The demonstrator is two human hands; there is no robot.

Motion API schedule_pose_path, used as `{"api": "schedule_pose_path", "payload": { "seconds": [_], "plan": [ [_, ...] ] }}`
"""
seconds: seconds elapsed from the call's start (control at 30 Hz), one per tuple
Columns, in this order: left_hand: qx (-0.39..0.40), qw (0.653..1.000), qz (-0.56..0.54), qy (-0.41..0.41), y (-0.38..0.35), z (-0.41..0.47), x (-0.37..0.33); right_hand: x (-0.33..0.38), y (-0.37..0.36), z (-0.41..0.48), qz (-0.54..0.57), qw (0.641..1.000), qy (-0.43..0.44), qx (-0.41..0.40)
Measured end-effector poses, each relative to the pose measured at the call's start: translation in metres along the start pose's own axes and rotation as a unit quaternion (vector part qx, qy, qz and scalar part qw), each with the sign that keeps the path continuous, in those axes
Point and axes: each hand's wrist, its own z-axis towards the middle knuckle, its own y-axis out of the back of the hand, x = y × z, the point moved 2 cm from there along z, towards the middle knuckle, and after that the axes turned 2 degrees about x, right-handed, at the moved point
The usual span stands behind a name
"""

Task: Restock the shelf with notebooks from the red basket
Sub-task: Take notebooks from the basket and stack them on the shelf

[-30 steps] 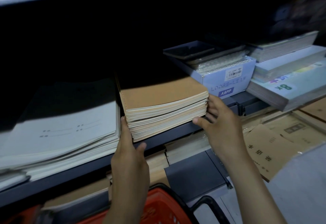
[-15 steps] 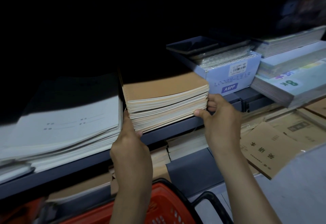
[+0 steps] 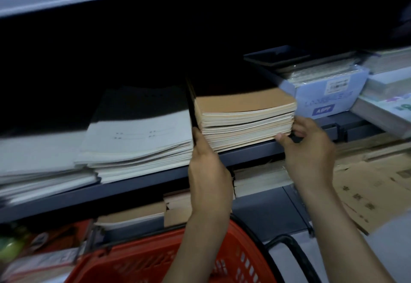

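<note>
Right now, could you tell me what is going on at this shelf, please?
A person is setting a stack of tan notebooks on the dark shelf. The left hand presses flat against the stack's left side, and the right hand grips its front right corner. The stack sits between a pile of white booklets and a pale blue box. The red basket is below, by the arms.

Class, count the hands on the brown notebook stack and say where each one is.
2. The left hand presses flat against the left side of the brown notebook stack; the right hand pinches its lower right corner. No other hands show.
</note>
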Motion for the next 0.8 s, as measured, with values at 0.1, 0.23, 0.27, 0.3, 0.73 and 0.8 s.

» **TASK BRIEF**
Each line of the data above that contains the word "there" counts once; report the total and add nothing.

» **RESPONSE BOX**
2